As the interview process continued in late June, 19 members of the City Council released a letter declaring their “disappointment and dismay” at the commission’s decision to not offer a follow-up interview to Brian McDermott, CPD’s chief of patrol and a 28-year department veteran.

“The consequences are the old ‘Chicago Way,’ where we’ve seen time and time again where you have a very clout-heavy city, where people do favors for folks and people get positions through political influence, and it hasn’t worked,” Driver later said of the letter. “Our city has done this, has operated in the same way for decades, and we have not had good results.”

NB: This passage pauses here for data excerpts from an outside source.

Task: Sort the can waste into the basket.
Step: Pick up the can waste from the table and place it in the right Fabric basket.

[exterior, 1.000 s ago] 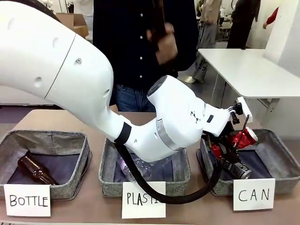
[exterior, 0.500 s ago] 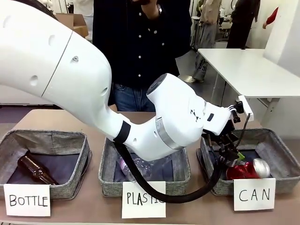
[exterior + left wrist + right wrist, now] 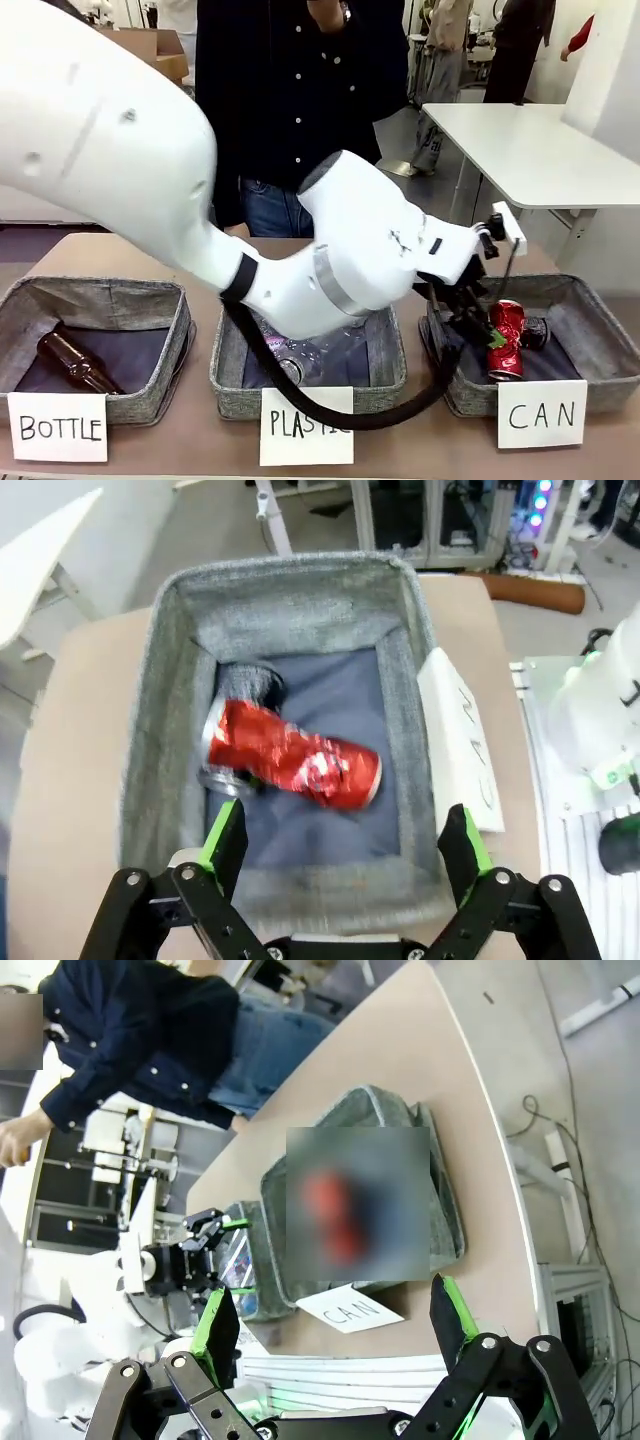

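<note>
The grey CAN basket [image 3: 592,345] stands at the table's right end with its white sign [image 3: 541,413]. A dented red can [image 3: 507,338] lies inside it, with a black and silver can [image 3: 536,330] just behind. From above, the red can [image 3: 290,765] rests slantwise on the dark lining, partly over the black can [image 3: 246,685]. My left gripper [image 3: 476,322] hangs over the basket's near-left part, open [image 3: 342,845] and holding nothing. My right gripper [image 3: 333,1325] is open and high above the table, looking down on the basket [image 3: 445,1222].
A PLASTIC basket [image 3: 228,385] with clear bottles stands in the middle. A BOTTLE basket [image 3: 150,400] at the left holds a brown bottle [image 3: 75,362]. A person [image 3: 300,90] stands at the far side. My left arm's elbow [image 3: 340,250] spans the middle.
My left gripper opened and let the red can go; the can dropped and settled on the lining beside the black one. The gripper drew back slightly to the left.
</note>
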Available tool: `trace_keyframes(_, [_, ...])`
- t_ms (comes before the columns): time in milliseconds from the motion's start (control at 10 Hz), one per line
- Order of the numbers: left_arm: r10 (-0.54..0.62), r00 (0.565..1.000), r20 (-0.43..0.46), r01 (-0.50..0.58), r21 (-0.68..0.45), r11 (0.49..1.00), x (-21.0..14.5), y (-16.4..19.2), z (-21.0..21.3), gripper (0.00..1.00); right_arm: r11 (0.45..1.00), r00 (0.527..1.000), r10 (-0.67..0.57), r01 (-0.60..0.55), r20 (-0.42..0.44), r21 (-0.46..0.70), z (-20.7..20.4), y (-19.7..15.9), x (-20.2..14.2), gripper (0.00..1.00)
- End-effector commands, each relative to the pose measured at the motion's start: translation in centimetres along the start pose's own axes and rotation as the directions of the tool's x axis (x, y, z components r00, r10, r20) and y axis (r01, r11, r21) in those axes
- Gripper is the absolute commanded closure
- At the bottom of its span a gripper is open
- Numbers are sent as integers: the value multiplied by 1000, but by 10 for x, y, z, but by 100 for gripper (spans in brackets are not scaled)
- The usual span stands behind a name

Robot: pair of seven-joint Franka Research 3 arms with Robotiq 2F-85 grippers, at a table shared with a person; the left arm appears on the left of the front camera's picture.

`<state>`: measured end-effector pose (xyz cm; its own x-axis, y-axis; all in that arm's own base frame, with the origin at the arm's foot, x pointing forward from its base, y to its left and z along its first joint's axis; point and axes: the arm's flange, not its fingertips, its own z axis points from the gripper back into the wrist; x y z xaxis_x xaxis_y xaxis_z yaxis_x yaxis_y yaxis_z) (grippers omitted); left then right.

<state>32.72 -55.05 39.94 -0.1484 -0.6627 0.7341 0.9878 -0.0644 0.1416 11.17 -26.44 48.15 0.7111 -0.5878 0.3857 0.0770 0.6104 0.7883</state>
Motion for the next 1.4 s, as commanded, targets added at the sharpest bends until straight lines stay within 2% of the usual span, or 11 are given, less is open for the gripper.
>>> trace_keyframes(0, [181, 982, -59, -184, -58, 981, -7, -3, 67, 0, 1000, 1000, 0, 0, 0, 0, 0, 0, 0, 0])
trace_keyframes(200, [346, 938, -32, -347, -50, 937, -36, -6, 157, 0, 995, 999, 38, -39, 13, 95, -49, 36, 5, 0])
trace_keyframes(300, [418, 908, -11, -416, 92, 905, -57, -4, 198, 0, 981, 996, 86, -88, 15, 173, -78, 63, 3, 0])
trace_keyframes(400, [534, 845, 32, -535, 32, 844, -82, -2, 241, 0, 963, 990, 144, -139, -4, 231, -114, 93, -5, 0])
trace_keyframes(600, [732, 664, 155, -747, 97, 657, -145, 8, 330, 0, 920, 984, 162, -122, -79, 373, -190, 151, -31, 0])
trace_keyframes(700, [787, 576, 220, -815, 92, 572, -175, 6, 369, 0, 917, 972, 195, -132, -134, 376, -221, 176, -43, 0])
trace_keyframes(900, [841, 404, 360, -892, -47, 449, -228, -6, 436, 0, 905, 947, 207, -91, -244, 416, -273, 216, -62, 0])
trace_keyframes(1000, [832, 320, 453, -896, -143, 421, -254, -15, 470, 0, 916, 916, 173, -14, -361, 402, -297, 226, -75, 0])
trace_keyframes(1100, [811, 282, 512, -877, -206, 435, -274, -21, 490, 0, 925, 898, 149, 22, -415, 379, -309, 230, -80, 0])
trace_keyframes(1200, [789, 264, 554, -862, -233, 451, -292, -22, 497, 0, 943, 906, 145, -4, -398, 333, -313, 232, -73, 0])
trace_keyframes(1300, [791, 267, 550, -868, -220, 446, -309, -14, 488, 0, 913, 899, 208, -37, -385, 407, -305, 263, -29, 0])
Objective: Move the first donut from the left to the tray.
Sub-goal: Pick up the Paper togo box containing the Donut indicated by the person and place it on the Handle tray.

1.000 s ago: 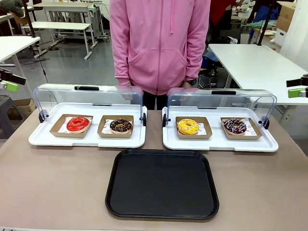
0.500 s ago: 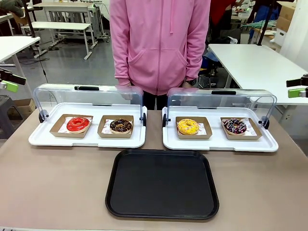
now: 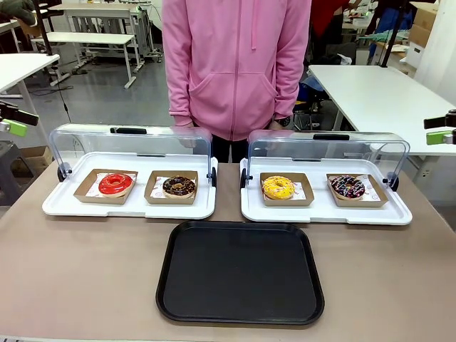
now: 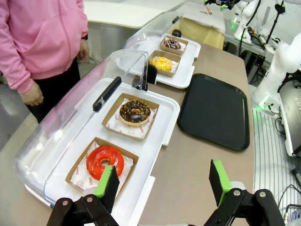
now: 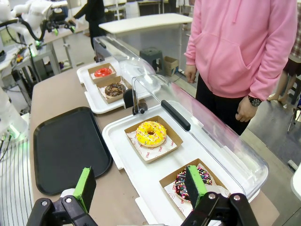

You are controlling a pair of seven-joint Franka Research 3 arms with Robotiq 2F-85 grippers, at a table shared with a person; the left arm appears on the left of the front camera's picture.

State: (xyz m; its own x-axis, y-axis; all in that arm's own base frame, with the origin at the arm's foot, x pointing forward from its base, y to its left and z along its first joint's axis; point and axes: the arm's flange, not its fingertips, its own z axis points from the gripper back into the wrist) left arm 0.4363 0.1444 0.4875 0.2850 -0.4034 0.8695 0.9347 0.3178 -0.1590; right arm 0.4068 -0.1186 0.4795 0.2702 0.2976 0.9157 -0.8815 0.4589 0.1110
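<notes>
Left gripper [image 4: 163, 184]: fingers spread wide with nothing between them, held over the table [image 3: 85, 271] edge by the left white tray [image 3: 64, 206]. Right gripper [image 5: 140, 188]: fingers also spread, holding nothing, above the right white tray [image 5: 113, 141]. The red donut [image 3: 116, 183] sits in its cardboard holder [image 3: 89, 187] at the left end of the left white tray, just beside the chocolate donut [image 3: 179, 187], with the clear lid [image 3: 128, 146] raised behind. The black tray [image 3: 240, 271] lies on the table nearer the robot, apart from both white trays.
</notes>
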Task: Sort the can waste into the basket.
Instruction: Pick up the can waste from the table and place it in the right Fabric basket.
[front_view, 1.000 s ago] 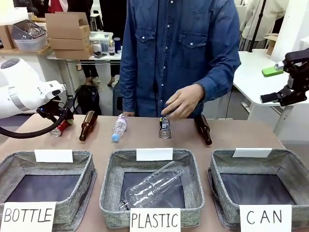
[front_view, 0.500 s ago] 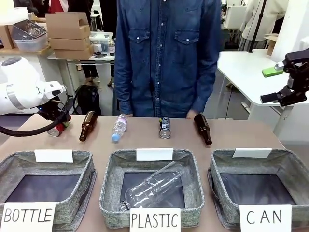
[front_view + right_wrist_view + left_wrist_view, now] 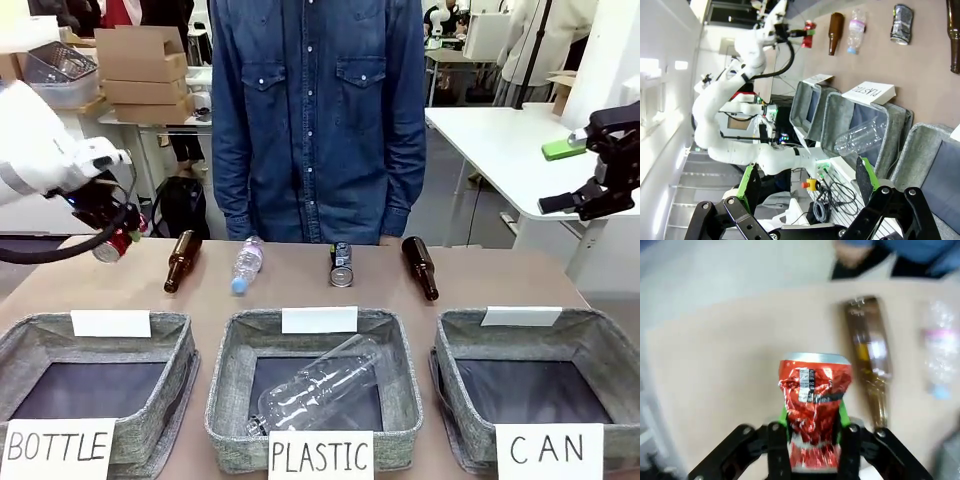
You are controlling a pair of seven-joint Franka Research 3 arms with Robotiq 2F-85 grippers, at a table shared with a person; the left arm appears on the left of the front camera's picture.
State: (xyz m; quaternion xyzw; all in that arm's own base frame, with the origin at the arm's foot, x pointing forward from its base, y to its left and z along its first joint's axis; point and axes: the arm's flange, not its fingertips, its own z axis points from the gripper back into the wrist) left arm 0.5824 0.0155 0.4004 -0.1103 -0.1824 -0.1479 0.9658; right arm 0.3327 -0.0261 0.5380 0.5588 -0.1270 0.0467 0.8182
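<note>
Left wrist view: left pincer [image 3: 812, 414] clamped on the crumpled red metal can [image 3: 815, 390], clear of the tan tabletop [image 3: 715, 365]. Right pincer [image 3: 807, 172] spread apart; the grey woven square basket [image 3: 600, 335] signed CAN stands front right.

The left arm [image 3: 30, 155] comes into the front view at 9 o'clock, and its white wrist angles down toward 4 o'clock. The left gripper [image 3: 112, 238] is clamped on the dented red can [image 3: 107, 248]. In the left wrist view both green pads [image 3: 783, 415] press the can's sides, low near 6 o'clock. The right gripper [image 3: 565, 175] hangs high at 3 o'clock in the front view, with its fingers pointing toward 9 o'clock and its jaws spread wide.
</note>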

Before the finalists were announced, John Catanzara, the local president of the Fraternal Order of Police who was a frequent critic of former Superintendent Brown, thanked the commission for including rank-and-file officers in the search process.

“This process is 100 times better than what it was when the police board was conducting it,” Catanzara said. “It is much more fair and inclusive and I want to just say ‘Thank you’ on behalf of the 17,000 members I represent in the FOP for giving our members a voice in this process and explaining to you what is important to them in the boss who’s going to lead them forward.”

The process for selecting a permanent superintendent was previously spearheaded by the Chicago Police Board, the nine-person body that doles out punishments in the most severe cases of police misconduct. In previous searches, members of the board — all of whom were appointed by the mayor — would submit three finalists for the mayor to choose from.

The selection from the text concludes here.